## Task objective
Once the line containing "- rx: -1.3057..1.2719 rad" is found in the entries below, reproduce it and every line after it, stopping at and including the line containing "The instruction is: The"; reproduce nothing else, and keep each line exact.
»»
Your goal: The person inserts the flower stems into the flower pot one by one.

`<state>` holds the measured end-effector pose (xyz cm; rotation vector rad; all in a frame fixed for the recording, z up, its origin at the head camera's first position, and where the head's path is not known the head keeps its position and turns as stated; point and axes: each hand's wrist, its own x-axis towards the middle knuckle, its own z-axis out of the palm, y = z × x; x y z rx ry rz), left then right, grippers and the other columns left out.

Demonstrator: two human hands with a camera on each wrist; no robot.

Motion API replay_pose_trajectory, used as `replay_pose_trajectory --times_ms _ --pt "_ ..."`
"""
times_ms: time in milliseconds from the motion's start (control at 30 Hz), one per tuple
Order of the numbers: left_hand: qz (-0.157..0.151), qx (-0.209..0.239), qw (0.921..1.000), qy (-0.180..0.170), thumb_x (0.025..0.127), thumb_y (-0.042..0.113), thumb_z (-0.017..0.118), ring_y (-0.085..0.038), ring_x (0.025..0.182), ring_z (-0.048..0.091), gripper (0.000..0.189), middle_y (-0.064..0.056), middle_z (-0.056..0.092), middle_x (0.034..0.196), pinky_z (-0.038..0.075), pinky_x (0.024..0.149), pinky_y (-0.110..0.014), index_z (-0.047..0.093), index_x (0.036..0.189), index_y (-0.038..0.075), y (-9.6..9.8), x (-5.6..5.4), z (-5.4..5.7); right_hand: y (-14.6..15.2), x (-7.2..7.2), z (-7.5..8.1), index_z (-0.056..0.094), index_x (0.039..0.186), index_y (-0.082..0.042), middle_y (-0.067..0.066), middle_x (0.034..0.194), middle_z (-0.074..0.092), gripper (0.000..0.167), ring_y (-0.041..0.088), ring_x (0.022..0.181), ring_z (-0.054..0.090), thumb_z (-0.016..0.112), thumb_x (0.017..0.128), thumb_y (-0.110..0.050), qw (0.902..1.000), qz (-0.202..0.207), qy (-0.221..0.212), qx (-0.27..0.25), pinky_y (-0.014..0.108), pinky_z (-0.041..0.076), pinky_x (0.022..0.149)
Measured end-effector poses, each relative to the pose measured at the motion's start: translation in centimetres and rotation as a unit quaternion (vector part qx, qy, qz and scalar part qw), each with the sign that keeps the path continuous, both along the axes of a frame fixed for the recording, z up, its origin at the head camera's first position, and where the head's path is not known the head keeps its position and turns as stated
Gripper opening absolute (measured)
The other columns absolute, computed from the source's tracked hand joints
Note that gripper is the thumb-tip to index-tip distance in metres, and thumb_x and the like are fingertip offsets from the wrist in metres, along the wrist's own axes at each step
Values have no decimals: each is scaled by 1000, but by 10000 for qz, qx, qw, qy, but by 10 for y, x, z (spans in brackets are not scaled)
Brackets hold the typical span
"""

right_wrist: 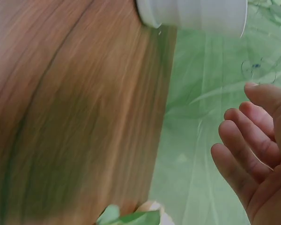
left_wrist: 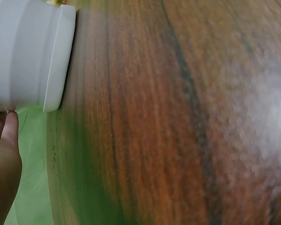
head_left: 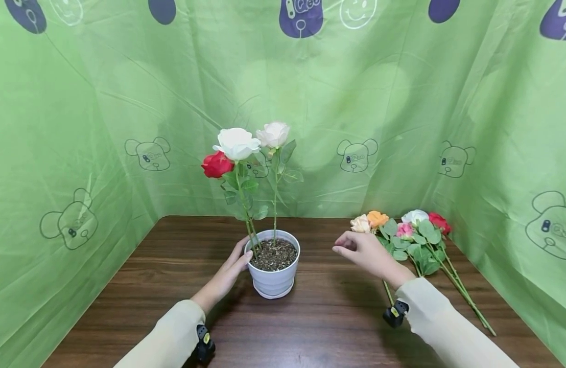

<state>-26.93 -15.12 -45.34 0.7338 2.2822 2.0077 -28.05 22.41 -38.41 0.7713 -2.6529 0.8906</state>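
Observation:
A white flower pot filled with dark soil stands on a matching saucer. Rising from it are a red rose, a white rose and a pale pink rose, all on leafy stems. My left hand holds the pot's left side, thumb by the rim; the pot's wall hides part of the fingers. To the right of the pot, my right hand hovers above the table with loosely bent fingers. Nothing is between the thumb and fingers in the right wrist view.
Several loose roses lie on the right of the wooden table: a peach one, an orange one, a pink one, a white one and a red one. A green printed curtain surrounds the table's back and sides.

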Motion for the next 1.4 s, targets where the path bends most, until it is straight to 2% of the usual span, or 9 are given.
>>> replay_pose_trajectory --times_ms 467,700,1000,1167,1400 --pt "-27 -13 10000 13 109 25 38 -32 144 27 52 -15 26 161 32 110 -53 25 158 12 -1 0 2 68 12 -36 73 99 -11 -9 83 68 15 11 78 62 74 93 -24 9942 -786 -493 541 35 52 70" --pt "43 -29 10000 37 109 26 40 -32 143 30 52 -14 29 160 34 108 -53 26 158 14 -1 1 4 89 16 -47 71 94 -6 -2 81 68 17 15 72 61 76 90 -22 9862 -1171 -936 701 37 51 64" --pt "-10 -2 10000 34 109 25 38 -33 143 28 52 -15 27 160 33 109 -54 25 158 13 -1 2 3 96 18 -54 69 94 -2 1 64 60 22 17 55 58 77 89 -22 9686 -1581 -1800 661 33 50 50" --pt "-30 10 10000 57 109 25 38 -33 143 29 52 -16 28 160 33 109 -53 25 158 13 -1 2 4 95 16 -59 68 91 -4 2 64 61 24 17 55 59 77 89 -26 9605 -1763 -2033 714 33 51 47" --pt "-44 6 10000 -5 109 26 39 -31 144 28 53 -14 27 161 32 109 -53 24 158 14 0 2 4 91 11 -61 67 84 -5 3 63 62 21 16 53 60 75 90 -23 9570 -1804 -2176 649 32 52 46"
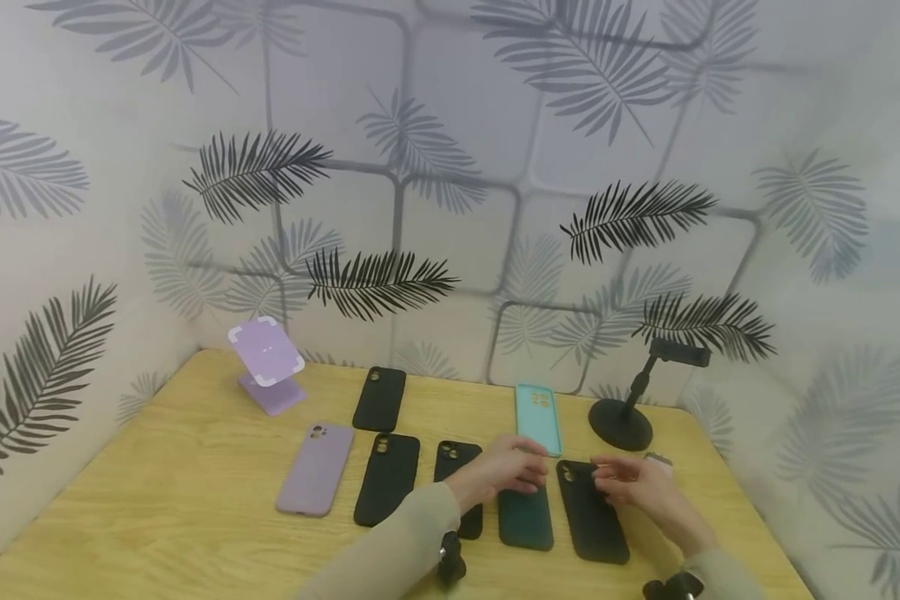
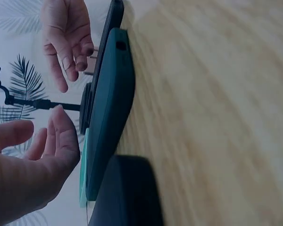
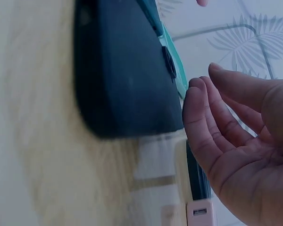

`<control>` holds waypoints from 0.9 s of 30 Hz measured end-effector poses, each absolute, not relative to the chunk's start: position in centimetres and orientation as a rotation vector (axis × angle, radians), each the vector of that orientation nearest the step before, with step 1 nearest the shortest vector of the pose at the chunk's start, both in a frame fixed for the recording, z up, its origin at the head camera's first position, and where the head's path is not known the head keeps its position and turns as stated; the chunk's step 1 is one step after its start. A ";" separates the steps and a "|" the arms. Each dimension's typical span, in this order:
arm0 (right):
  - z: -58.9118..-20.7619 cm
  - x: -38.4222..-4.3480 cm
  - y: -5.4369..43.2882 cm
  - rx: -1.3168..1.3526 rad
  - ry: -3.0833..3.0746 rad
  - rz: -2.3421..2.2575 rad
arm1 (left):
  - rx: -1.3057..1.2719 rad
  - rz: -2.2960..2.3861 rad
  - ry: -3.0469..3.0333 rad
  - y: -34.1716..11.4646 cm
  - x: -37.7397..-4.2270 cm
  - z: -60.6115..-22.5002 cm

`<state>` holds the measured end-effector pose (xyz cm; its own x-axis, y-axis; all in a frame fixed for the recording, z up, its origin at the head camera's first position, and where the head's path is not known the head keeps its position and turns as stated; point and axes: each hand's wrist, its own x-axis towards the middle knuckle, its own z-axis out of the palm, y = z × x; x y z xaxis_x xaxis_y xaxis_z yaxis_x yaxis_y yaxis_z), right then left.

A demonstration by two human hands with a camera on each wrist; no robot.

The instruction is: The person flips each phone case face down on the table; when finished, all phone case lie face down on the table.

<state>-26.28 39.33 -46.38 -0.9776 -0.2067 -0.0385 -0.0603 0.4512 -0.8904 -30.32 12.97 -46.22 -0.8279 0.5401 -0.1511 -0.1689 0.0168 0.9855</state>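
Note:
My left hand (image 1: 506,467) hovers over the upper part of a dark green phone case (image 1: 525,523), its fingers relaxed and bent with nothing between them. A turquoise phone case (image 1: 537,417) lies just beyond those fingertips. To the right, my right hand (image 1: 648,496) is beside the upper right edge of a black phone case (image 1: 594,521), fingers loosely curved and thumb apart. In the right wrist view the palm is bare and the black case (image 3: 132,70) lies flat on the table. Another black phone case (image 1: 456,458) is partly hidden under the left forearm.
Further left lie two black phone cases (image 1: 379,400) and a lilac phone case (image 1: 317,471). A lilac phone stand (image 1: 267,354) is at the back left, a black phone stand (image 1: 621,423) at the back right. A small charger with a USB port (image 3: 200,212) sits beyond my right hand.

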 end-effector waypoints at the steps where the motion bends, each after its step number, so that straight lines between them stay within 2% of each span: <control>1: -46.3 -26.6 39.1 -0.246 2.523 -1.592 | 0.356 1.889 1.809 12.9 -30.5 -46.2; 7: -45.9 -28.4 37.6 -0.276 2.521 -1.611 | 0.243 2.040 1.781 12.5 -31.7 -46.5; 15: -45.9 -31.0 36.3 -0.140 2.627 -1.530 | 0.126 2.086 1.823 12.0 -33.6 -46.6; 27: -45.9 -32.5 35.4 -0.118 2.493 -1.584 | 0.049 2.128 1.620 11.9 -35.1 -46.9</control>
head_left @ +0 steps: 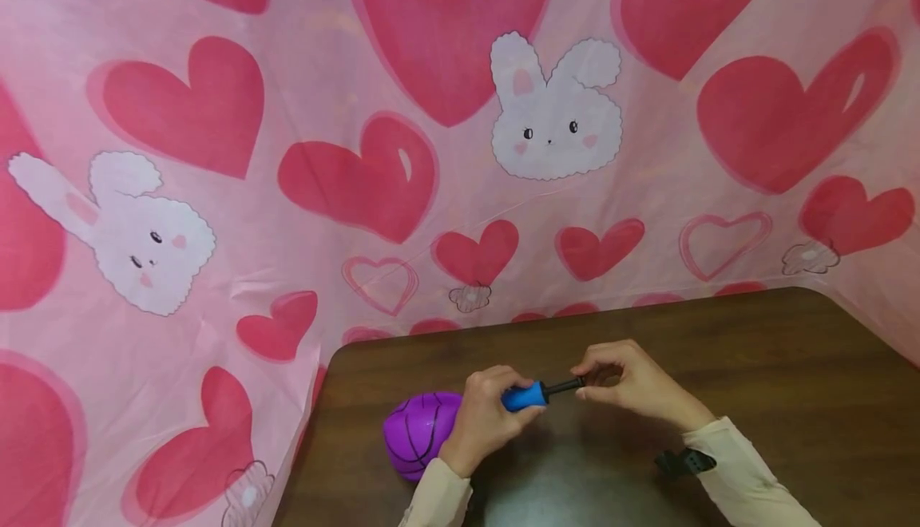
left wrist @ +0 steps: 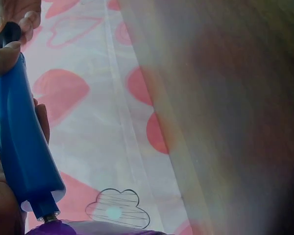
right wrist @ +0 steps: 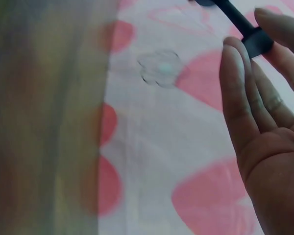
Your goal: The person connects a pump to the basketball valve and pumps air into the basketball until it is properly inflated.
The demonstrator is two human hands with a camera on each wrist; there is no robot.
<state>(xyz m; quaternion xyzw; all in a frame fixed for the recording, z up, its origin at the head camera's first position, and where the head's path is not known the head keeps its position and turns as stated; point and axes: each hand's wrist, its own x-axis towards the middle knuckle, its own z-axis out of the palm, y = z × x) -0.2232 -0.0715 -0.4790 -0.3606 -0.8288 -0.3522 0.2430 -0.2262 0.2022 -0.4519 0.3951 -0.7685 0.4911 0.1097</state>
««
## Response
  - rx: -1.3057..1.2719 rad
  - rz: -2.2960..2.3861 rad
  - ry: -3.0469..3.0333 rad
  - y: -34.1716..11.4646 cm
  - x: -37.7397..-4.2270 cm
  - z: -60.6115..-22.5002 cm

`<state>` holds the measured end-effector pose (xyz cm; its own x-axis, y-axis; all in a frame fixed for the recording, z up, its origin at the head camera's first position, and where the head's path is not known the head keeps its position and turns as stated; point and axes: each hand's wrist, its own x-axis towards the middle knuckle, its own z-axis out of the palm, y = z × x; x y z xaxis_x xaxis_y xaxis_z yaxis_x yaxis_y yaxis_z), right then left.

A demonstration by two human hands with a camera on each wrist; no robot.

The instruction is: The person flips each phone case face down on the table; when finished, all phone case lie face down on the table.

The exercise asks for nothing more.